Health: Taking AIDS Seriously

Envío team

Located in the eastern half of the city, Bello Horizonte is one of Managua's traditional working-class neighborhoods, the site of frequent combats during the 1979 insurrection. The hub of the barrio is a small park area surrounded by a movie theatre, several pizza joints and cantinas, and other small shops. Most evenings the area is crowded with people meeting friends, looking for something to do or simply hanging out.
The night of December 1, an unusual element was added to the evening goings-on as members of the Sandinista Youth passed out condoms and information on AIDS, as a kick-off to a nationwide anti-AIDS campaign.

In nearly ten years of revolution, Nicaragua's health care system has concentrated on massive health campaigns designed to deal with diseases long under control in the developed world—polio, malaria, infant diarrhea and the like. But while AIDS may seem less than top priority in a country ravaged by war and underdevelopment, the health authorities in Nicaragua have taken it very seriously indeed.

AIDS comes to Central America

The first AIDS cases reported in Central America were in 1985 and involved prostitutes servicing US soldiers at military bases in Honduras. The second cluster of cases appeared among prostitutes at US bases in Guatemala. The World Health Organization reports 164 cases in Honduras, 66 in Costa Rica, 39 in Guatemala, 32 in El Salvador and 6 in Nicaragua. The first two official deaths of Nicaraguans from AIDS were recorded in 1988. A young man in the southern city of Rivas died in late August, and in November, at a Ministry of Health (MINSA) seminar, MINSA officials revealed the September death of smother young man who had been sent to Bulgaria on a scholarship in 1985.

The Bulgarian health authorities, who test all incoming students for AIDS, sent the young man home when they learned that he was infected with the HIV virus, but he never reported the case to MINSA upon his return. Up until the very end, his family had no idea that he was dying of AIDS. After making the rounds of various health centers in Managua and being treated for malnutrition and tuberculosis, among other things, he was finally correctly diagnosed. At the MINSA seminar, the six other cases of AIDS were reported. That attitude was short-lived.

Facing reality

In the fall of 1986, even before any cases were reported, the annual Nicaraguan-US health colloquium in Managua featured several presentations on AIDS. Some participants were initially hesitant, feeling that AIDS might not be an appropriate or relevant topic for Nicaraguans. Nicaraguan health workers who had participated in the first colloquiums, however, made it clear to the US delegation that, as health professionals, they wanted and needed to deal with it.

A proposal came out of the 1986 colloquium, calling on the Ministry of Health to train popular health educators to address the whole question. "We began to organize people within the homosexual community.
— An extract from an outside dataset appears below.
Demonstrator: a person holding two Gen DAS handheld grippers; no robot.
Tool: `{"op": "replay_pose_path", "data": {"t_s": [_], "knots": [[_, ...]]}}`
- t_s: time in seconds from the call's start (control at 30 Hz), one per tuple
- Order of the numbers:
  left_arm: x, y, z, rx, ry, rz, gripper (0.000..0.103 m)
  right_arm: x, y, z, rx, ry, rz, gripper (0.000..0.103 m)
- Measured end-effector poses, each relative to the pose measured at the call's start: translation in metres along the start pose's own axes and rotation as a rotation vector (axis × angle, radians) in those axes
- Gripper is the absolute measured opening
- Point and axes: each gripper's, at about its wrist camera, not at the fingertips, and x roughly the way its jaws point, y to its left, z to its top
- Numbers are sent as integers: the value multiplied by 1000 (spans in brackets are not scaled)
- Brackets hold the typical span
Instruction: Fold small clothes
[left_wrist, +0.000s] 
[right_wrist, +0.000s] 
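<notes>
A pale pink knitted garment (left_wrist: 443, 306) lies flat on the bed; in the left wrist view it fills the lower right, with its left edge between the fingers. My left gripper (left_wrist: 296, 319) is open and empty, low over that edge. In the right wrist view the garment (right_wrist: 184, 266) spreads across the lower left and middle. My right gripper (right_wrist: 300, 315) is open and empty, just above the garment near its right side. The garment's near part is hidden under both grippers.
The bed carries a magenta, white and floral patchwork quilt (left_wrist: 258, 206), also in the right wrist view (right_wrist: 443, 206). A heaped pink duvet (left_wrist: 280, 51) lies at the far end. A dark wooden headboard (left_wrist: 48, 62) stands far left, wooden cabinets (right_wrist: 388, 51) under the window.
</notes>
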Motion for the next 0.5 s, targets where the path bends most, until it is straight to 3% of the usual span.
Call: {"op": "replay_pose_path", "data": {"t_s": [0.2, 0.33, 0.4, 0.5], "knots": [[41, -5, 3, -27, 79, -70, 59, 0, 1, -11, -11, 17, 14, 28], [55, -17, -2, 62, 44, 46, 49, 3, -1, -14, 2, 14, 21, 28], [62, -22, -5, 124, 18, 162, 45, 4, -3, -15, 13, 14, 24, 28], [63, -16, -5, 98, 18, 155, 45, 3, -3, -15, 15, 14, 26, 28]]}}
There really isn't a homosexual liberation movement here, and many of us are still dealing with internalized repression. We began to work with groups of homosexuals who were interested."

That's the assessment of Rita Araúz, a Managua-based psychologist who works with MINSA on an AIDS advisory team. "We and the people at MINSA," she said, "are very clear about the fact that the only thing we can offer the population is education, because the treatments that are available at this stage are extremely expensive and therefore effectively out of reach. Obviously, given the situation we're facing here, AIDS is not a priority. But, nonetheless, MINSA has been very open and sensitive to dealing with the issue. There's never been any problem in that sense."

According to Jeff Gates, a US nurse who works with AIDS patients in New York and has visited Nicaragua many times since the early 1970s, the approach here, which is unique, was that “we need an integrated gay community in order to draw on their support and information and advice.... I know someone who's gay and works in the Ministry of Health, and I know someone who I think is gay who works with the cultural workers, and I know a guy who works in a cooperative where they all wear scarves and earrings and I swear to god they've got to be gay....”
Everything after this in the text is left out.